> Assignment:
When the line with "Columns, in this" comes up, set it down and every later line to the end of the data, exactly and without pictures.

** Data block follows **

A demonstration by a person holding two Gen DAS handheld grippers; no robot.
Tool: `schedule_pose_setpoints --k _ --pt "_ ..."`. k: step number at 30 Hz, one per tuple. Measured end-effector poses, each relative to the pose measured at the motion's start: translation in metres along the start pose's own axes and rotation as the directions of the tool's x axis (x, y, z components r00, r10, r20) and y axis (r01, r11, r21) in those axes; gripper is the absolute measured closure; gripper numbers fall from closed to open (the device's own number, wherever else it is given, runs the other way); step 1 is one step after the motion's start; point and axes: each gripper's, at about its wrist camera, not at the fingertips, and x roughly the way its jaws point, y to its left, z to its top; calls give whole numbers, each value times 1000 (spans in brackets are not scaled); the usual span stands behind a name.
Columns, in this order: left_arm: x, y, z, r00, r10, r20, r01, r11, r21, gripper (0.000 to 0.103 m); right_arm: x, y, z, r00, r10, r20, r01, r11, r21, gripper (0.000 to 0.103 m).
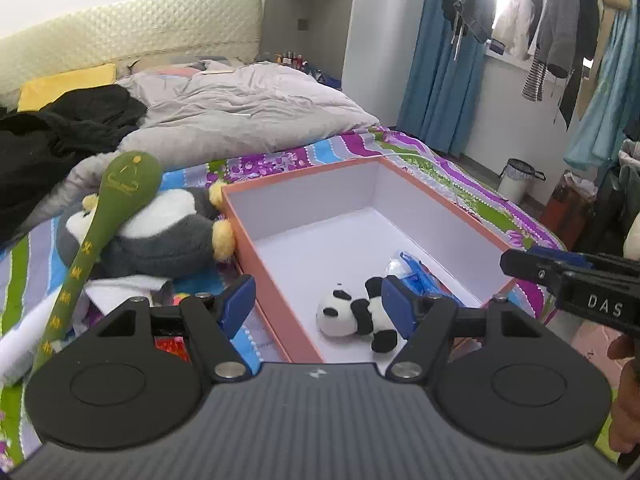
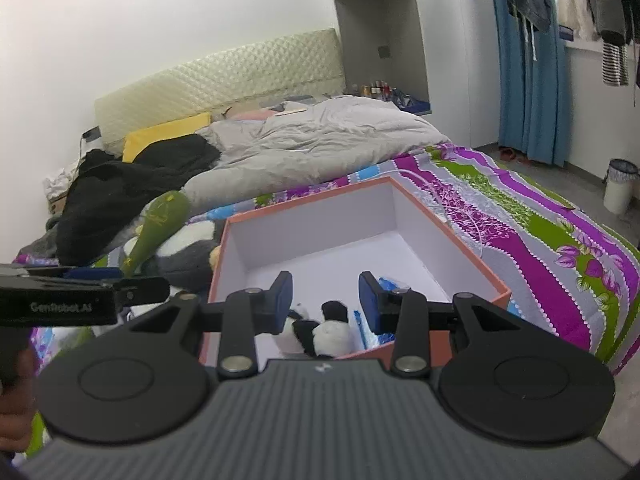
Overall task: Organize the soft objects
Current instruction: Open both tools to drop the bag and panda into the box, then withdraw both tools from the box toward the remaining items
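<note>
Black-white panda (image 1: 360,314) in box (image 1: 276,292) | beyond both fingers, ungripped | left wide, right narrower, empty

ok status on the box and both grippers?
Left gripper open, empty. Right gripper open, empty, above the box. Small panda plush and blue packet already inside. Penguin plush and green paddle outside, left of it.

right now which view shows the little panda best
The left wrist view: the panda plush lies whole in the orange box, head, limbs and belly visible. In the right wrist view the panda sits at the box's near edge, partly hidden behind the right tool.
</note>
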Motion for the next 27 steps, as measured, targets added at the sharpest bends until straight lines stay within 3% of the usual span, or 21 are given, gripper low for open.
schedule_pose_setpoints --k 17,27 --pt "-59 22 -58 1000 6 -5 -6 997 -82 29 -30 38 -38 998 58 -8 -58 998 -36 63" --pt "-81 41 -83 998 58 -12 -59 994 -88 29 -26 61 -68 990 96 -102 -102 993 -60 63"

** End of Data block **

> Final answer:
Columns, in this order: left_arm: x, y, z, r00, r10, r20, r01, r11, r21, gripper (0.000 to 0.103 m); right_arm: x, y, z, r00, r10, r20, r01, r11, r21, gripper (0.000 to 0.103 m).
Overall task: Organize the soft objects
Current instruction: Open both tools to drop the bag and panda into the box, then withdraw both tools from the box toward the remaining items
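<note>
Black-white panda (image 1: 360,314) in box (image 1: 276,292) | beyond both fingers, ungripped | left wide, right narrower, empty

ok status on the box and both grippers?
Left gripper open, empty. Right gripper open, empty, above the box. Small panda plush and blue packet already inside. Penguin plush and green paddle outside, left of it.

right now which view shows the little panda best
The left wrist view: the panda plush lies whole in the orange box, head, limbs and belly visible. In the right wrist view the panda sits at the box's near edge, partly hidden behind the right tool.
</note>
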Motion for the next 27 steps, as measured, targets added at the sharpest bends until straight lines stay within 3% of the usual span, or 21 are given, gripper low for open.
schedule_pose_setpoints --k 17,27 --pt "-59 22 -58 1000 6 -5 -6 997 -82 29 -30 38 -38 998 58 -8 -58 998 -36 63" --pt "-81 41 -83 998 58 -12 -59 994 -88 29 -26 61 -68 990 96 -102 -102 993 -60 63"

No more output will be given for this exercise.